The sociologist Peter Berger, briefly discussed by Milbank in his work Theology and Social Theory, provides an account approximating the theory of modal aspects and the notion of modal abstraction:

The sociologist finds his subject matter present in all human activities, but not all aspects of those activities constitute this subject matter. Social interaction is not some specialized sector of what men do with each other. It is rather a certain aspect of all these doings. Another way of putting this is by saying that the sociologist carries a special sort of abstraction (Berger 1982:39-40).

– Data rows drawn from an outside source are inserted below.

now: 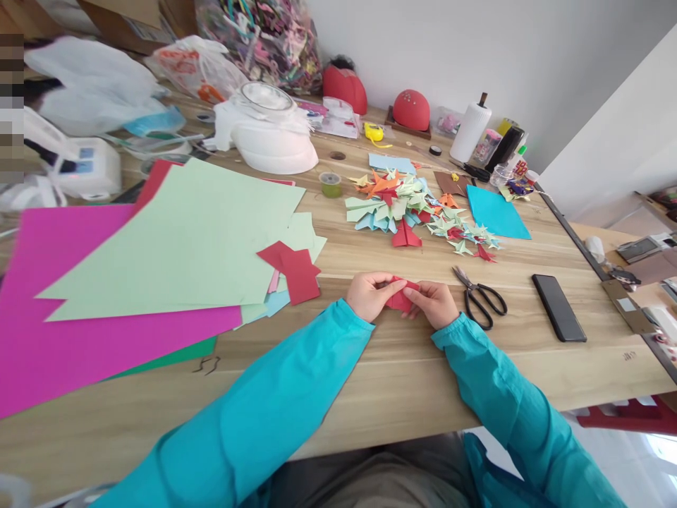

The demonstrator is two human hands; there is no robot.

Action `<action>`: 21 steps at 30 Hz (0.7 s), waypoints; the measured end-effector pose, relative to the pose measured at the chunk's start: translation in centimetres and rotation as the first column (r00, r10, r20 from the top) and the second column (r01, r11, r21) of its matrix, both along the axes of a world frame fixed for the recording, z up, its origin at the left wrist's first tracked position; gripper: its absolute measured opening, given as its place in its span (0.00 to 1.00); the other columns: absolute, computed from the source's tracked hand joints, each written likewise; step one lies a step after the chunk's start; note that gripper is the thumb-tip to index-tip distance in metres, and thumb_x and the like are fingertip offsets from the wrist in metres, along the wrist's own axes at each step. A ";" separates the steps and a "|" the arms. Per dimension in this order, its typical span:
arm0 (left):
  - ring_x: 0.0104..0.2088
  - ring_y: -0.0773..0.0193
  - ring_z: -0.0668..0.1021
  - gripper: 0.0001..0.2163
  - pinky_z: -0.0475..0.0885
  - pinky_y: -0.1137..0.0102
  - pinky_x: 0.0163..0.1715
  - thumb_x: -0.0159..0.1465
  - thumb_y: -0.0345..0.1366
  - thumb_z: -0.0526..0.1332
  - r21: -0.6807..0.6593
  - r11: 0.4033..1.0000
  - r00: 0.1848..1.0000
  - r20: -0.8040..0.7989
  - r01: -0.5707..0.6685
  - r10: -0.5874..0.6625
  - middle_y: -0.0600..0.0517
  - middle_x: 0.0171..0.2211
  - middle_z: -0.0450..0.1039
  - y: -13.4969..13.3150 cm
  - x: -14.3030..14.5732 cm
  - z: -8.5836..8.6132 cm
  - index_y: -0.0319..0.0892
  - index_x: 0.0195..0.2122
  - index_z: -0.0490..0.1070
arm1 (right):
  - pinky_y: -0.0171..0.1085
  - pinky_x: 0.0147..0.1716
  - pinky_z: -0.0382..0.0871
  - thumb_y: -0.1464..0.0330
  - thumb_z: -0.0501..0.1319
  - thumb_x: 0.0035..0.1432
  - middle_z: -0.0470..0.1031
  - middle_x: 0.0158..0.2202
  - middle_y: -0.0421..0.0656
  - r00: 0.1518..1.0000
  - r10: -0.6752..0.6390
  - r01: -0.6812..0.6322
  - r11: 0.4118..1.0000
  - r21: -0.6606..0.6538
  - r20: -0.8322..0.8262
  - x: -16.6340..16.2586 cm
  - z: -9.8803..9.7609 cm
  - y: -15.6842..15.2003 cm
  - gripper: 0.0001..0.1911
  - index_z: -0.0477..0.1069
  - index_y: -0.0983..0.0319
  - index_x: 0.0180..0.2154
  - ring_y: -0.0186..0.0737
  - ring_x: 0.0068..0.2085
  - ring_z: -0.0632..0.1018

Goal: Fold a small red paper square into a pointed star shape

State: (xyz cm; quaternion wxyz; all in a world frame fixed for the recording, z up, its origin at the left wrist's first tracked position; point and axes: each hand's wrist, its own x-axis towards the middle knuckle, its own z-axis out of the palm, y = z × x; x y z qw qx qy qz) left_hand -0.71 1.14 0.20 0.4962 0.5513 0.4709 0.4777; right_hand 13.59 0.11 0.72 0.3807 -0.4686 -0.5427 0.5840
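Left of the black-handled scissors (470, 285), the left hand (366, 296) and right hand (436, 305) both have their grip clamped on a small red paper piece (398, 300) over the bench (402, 381). The step looks like folding; another crease would call for aligned edges and firm thumb pressure.
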 end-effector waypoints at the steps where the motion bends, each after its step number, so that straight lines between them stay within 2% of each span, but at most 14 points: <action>1: 0.21 0.69 0.69 0.10 0.65 0.74 0.22 0.48 0.41 0.63 0.012 1.000 1.000 -0.004 -0.011 0.011 0.55 0.18 0.71 0.0 0.0 0.0 0.38 0.23 0.74 | 0.29 0.14 0.65 0.55 0.61 0.43 0.71 0.15 0.39 1.000 0.001 -0.001 1.000 -0.002 -0.002 0.0 0.0 0.0 0.18 0.68 0.66 0.23 0.32 0.16 0.72; 14: 0.26 0.66 0.74 0.07 0.68 0.74 0.26 0.48 0.38 0.64 0.115 0.992 0.999 -0.009 -0.042 0.044 0.51 0.25 0.75 0.0 -0.1 0.2 0.39 0.24 0.75 | 0.29 0.14 0.66 0.58 0.64 0.41 0.71 0.15 0.39 1.000 -0.017 0.018 1.000 0.017 -0.016 -0.1 0.0 -0.1 0.17 0.68 0.66 0.23 0.32 0.16 0.72; 21: 0.27 0.66 0.74 0.09 0.69 0.73 0.28 0.49 0.39 0.63 0.134 0.990 0.999 -0.018 -0.038 0.041 0.51 0.25 0.75 0.0 -0.1 0.0 0.39 0.25 0.75 | 0.29 0.14 0.65 0.56 0.63 0.41 0.70 0.13 0.39 0.999 -0.035 0.036 0.999 0.010 -0.012 -0.1 0.1 -0.1 0.18 0.66 0.65 0.20 0.32 0.16 0.72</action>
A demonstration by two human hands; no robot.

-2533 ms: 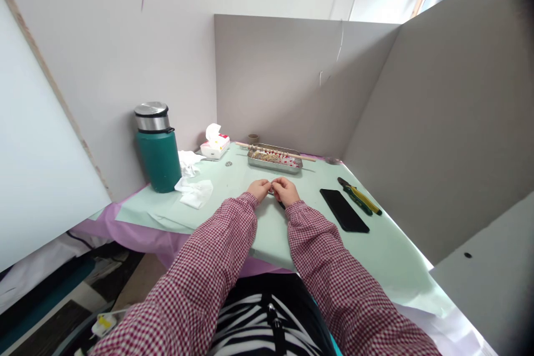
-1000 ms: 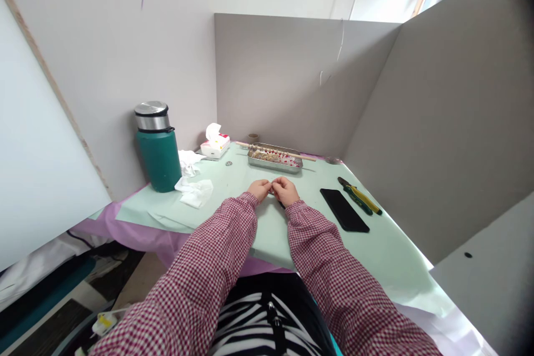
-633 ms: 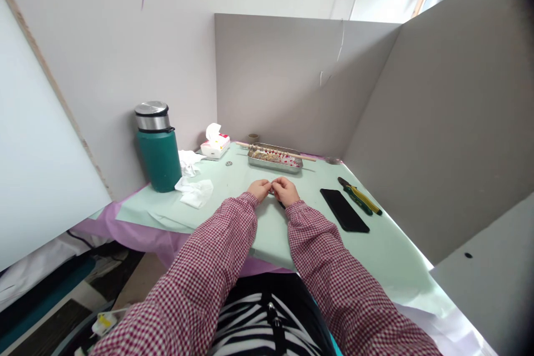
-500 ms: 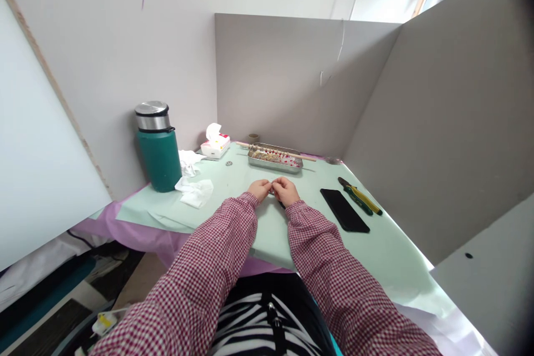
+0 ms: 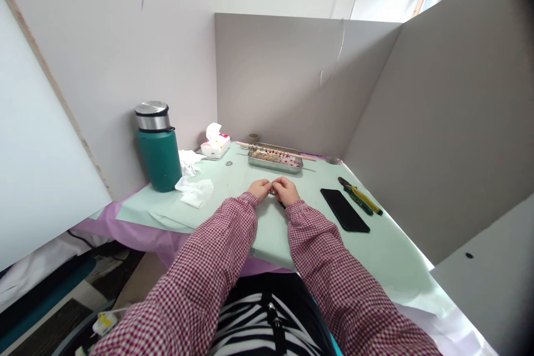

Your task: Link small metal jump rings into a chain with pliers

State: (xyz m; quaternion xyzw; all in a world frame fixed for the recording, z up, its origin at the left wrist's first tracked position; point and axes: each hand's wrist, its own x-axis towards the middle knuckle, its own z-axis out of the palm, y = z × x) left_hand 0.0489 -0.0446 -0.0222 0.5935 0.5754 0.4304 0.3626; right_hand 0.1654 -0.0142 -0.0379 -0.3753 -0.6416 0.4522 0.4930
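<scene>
My left hand (image 5: 259, 189) and my right hand (image 5: 286, 190) rest together on the pale green table cover (image 5: 233, 211), fingertips meeting. Both hands are closed in a pinch around a small item between them that is too small to name; a dark tip pokes out under the right hand. Just beyond the hands stands a metal tray (image 5: 274, 158) filled with small beige and red pieces, with a thin wooden stick (image 5: 306, 157) lying across its far rim.
A green flask with a steel lid (image 5: 157, 147) stands at the left, crumpled white tissues (image 5: 194, 189) and a tissue pack (image 5: 214, 144) beside it. A black phone (image 5: 344, 210) and green-and-yellow pliers (image 5: 359, 196) lie at the right. Grey partition boards (image 5: 292, 78) wall the table.
</scene>
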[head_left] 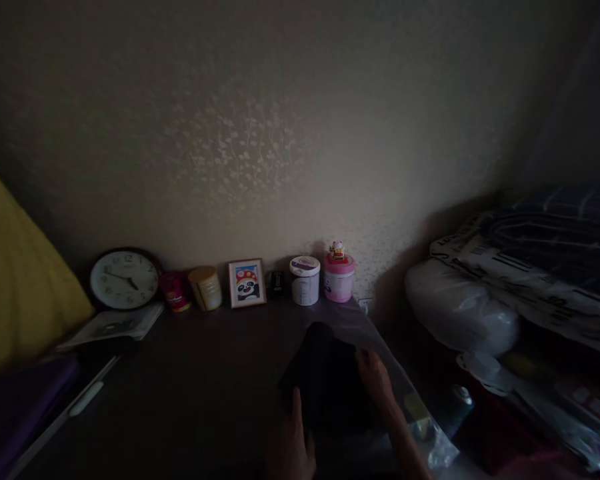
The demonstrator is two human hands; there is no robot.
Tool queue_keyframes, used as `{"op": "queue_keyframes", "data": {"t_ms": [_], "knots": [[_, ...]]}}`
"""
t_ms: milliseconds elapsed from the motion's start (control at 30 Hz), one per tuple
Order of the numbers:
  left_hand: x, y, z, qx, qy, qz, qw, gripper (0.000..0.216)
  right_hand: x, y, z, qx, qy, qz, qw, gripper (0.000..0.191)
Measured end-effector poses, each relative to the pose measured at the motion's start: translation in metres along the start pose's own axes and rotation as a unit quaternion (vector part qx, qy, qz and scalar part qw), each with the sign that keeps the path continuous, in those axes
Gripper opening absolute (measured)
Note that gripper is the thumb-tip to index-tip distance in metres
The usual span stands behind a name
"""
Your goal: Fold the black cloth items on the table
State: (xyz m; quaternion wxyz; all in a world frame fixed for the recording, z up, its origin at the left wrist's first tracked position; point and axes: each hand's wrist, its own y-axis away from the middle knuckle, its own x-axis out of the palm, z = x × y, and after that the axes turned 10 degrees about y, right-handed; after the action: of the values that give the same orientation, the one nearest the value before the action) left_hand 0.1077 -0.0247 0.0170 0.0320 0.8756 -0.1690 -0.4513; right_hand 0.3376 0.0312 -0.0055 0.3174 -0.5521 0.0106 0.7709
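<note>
A dark folded cloth [325,377] lies on a dark table [200,380] near its right edge. My right hand [377,383] rests on the cloth's right side, fingers laid flat on it. At the near left edge of the cloth is my left hand [293,443], with a finger stretched up along it. The room is dim, so the cloth's shape is hard to make out.
Along the wall stand a round clock [125,280], a red can [176,291], a beige tin [206,288], a panda picture frame [247,283], a white tub [305,280] and a pink tub [339,277]. A yellow cushion [15,287] is left; bedding and bags [505,293] pile right.
</note>
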Motion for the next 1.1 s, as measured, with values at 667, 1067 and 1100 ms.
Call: {"op": "queue_keyframes", "data": {"t_ms": [667, 1067, 1100], "knots": [[0.0, 0.0, 0.0, -0.002, -0.005, -0.014, 1.0, 0.063, -0.024, 0.01, 0.044, 0.036, -0.39, 0.109, 0.914, 0.039], [0.007, -0.007, -0.003, -0.031, 0.018, -0.026, 0.999, 0.068, 0.001, -0.004, 0.116, -0.014, -0.213, 0.145, 0.966, 0.044], [0.008, -0.007, -0.003, -0.028, 0.017, -0.034, 0.999, 0.067, 0.002, -0.003, 0.12, -0.018, -0.186, 0.149, 0.971, 0.044]]}}
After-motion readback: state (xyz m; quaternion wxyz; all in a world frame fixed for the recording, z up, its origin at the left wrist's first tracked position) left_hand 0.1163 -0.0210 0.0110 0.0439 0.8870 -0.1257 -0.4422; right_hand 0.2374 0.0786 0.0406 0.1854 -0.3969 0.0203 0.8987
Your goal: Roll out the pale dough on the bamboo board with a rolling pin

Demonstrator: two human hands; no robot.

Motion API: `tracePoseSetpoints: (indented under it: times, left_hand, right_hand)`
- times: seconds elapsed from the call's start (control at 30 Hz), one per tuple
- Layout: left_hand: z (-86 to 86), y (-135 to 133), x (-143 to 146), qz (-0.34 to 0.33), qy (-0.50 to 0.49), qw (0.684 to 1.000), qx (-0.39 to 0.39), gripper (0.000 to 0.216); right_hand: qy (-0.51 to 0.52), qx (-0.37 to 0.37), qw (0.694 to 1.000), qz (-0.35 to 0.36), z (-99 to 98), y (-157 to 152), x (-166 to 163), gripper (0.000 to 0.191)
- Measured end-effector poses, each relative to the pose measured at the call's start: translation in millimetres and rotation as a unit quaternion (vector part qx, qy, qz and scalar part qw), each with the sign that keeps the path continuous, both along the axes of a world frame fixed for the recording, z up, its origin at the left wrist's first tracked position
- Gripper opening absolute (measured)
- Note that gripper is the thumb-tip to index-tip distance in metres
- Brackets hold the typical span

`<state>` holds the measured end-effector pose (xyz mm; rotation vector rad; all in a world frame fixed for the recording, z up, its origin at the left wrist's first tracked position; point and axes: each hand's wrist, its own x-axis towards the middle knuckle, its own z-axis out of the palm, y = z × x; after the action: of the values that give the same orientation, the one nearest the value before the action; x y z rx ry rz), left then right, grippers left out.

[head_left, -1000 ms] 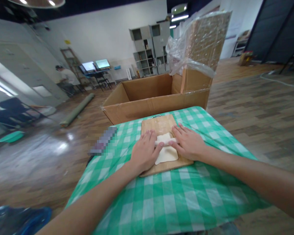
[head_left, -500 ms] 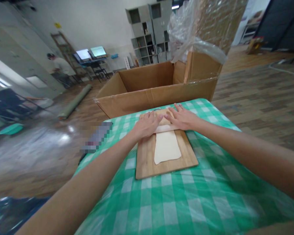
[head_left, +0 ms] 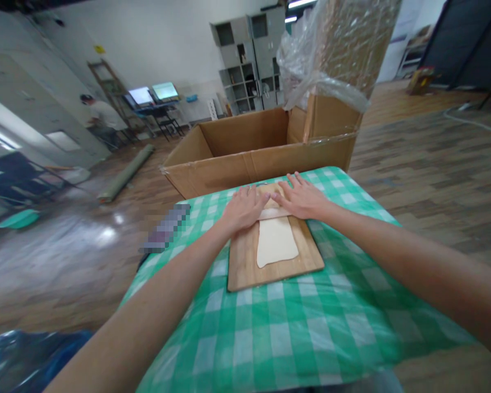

This argument also requires a reference to two other theologians, namely Popma and Kuitert. Popma comes from the tradition of Reformational Philosophy and Kuitert from a broader Dutch background. Kuitert poses the question: What are the criteria for the discipline of theology in order to be accepted as a science? Then he becomes more specific by stating that, considering the field of investigation of theology leads to the question, from which angle of approach does it approach reality?8

Popma dedicated a monograph to the question as to what theology is. He opposes the idea that every Christian should be a scholar. Moreover, he is correct in realizing that theology has to orient itself to the aspect of faith and "that the question regarding the place of theology is itself not theological in nature" (Popma 1946:12). But he is mistaken in his view that the certitudinal aspect as such constitutes the field of investigation of theology (Popma 1946:13).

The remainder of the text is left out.